## TASK INSTRUCTIONS
Your answer must be a single number: how many lines of the data include "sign".
=== SUPPLIED DATA ===
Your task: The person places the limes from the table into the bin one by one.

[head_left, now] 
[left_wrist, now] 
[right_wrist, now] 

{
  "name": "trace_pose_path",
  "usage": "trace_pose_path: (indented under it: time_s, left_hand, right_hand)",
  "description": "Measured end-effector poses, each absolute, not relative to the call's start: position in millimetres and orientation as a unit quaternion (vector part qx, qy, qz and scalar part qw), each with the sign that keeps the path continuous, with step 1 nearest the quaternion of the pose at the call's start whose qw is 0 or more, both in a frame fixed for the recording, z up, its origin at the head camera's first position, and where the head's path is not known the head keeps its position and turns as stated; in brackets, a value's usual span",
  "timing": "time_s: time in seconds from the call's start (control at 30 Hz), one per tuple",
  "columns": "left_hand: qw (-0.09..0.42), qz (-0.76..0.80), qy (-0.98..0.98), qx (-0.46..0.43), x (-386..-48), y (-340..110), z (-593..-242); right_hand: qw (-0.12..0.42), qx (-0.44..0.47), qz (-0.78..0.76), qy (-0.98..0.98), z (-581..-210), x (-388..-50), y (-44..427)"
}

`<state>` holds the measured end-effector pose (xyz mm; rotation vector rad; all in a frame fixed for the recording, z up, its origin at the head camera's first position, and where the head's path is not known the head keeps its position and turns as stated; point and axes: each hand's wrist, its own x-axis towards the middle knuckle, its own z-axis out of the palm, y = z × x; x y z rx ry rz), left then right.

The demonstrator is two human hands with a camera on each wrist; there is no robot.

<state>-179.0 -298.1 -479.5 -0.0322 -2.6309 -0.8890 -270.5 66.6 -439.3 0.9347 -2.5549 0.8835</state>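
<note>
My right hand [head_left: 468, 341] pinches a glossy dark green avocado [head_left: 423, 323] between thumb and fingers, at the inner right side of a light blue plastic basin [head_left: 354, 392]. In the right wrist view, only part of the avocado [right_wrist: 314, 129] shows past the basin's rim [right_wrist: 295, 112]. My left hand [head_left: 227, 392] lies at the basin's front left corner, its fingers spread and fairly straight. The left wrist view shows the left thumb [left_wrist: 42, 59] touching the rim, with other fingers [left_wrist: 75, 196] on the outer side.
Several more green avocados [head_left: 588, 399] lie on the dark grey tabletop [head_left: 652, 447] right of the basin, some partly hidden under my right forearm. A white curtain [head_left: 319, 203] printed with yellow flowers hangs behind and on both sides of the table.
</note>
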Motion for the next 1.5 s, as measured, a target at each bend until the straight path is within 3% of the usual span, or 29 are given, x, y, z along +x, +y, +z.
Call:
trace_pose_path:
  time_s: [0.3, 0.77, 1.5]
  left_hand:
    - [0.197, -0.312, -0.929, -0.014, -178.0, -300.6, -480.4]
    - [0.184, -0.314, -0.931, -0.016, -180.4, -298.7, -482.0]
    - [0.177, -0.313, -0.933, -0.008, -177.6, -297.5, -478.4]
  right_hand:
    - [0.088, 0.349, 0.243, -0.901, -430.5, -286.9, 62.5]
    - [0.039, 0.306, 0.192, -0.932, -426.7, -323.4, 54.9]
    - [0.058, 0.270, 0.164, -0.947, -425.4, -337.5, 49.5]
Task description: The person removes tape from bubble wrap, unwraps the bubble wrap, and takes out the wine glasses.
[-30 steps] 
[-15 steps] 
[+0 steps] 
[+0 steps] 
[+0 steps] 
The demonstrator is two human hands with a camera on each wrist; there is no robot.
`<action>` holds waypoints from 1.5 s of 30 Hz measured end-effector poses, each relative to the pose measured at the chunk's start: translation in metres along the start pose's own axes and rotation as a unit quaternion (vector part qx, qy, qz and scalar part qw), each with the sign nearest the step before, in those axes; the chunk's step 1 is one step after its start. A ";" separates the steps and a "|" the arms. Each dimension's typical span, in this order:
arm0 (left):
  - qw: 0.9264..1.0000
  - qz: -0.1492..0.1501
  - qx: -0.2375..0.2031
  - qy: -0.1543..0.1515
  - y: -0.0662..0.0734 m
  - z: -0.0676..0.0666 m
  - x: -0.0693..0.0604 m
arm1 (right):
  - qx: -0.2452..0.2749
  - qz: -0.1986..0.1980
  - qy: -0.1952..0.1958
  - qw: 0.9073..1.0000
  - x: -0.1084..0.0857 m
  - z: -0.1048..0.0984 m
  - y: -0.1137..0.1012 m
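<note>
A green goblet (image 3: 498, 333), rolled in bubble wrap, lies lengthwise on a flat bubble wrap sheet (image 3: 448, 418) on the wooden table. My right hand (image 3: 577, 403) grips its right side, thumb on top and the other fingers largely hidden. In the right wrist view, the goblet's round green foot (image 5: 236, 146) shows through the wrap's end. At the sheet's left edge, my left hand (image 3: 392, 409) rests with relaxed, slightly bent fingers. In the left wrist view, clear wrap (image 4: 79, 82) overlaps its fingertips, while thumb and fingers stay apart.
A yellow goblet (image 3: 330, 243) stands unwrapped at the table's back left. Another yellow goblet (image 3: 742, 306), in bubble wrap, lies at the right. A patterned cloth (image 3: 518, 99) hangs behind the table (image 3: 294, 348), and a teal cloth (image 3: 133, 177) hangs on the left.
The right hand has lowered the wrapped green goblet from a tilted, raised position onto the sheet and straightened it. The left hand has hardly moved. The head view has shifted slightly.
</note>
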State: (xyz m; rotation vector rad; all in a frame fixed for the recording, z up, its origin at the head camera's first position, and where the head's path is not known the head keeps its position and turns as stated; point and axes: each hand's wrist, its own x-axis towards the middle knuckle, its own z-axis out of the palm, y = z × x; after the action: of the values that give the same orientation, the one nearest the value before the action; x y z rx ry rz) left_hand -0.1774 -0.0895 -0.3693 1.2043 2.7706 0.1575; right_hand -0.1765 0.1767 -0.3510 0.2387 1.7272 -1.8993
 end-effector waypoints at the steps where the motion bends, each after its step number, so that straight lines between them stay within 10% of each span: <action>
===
## TASK RESULT
2